The cyclic model of historic change evolves from and then is used to support a heteronormative and anachronistically modern concept of “family” as the basic structure. A temporality that rejects a generational model of history allows for the inclusion or even centering of other modes of relating. This includes a challenge to the importance of Foucault’s periodization based on the 19th century “scientification of sex” and demands consideration of structures outside that cultural scope. A consideration of “lesbian time” raises the question of how and by whom our notions of lesbian sexuality were shaped and transmitted. Bauer discusses how the other papers in the collection address this.

Bauer revisits a Victorian “proto-sexological” text, A Problem in Greek Ethics by John Addington Symonds, that examined classical Greek male same-sex desire from a social and philosophical angle to determine how it benefitted its social context. The work set a pattern for 19th century works affirming male homosexuality in arguing for male same-sex bonds as the ideal form of citizenship and the driver of all civilization and progress.

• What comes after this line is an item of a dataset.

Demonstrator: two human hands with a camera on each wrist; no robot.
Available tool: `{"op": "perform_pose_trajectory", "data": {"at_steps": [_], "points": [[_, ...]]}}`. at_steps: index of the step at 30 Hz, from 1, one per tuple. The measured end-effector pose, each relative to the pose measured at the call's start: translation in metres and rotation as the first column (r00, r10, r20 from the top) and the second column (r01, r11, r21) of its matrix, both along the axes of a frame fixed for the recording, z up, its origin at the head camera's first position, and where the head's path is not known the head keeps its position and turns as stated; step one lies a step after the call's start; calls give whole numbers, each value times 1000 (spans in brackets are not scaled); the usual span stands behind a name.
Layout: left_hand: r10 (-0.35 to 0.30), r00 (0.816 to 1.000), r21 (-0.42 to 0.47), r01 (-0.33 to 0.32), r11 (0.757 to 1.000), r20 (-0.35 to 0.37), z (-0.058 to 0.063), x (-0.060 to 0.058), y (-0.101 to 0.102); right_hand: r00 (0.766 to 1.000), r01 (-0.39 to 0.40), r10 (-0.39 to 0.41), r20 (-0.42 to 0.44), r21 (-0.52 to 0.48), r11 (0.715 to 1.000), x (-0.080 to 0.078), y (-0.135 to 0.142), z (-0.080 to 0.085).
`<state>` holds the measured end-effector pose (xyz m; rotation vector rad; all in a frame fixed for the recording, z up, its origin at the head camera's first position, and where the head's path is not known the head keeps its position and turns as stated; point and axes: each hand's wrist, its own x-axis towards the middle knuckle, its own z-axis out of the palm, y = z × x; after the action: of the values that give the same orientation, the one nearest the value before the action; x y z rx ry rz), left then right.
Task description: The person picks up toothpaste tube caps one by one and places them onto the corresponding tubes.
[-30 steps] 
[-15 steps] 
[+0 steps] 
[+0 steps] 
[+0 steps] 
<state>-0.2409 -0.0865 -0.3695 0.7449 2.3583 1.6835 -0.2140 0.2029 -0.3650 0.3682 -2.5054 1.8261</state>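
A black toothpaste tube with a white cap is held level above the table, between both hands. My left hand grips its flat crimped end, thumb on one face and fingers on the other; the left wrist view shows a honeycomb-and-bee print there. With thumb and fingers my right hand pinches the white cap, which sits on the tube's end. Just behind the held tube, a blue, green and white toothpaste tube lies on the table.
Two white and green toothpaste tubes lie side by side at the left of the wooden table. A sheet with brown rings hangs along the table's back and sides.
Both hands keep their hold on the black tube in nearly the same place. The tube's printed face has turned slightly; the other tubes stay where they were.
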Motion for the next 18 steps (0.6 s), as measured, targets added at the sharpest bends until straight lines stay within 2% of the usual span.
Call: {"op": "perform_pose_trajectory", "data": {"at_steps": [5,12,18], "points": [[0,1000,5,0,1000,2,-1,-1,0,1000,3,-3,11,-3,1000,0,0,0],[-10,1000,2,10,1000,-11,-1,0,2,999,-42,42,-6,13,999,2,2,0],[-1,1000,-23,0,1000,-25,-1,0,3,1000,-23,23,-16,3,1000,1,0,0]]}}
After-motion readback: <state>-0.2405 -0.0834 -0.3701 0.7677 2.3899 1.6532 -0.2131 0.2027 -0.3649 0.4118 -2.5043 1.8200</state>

He then makes the circular argument that women’s exclusion from social prominence meant that female same-sex desire could not similarly drive progress and thus why lesbian desire was not similarly sanctioned and therefore disappeared. [!] Symonds then argues that a shift from elevating male same-sex love to a “romantic cult of woman” resulted in the decline of civilization from the classical ideal. Thus, he simultaneously dismisses the relevance of the middle ages and of women as a class.

Bauer concludes by calling for attention to the way in which acceptance of current models of periodization similarly erase lesbian history and sexuality.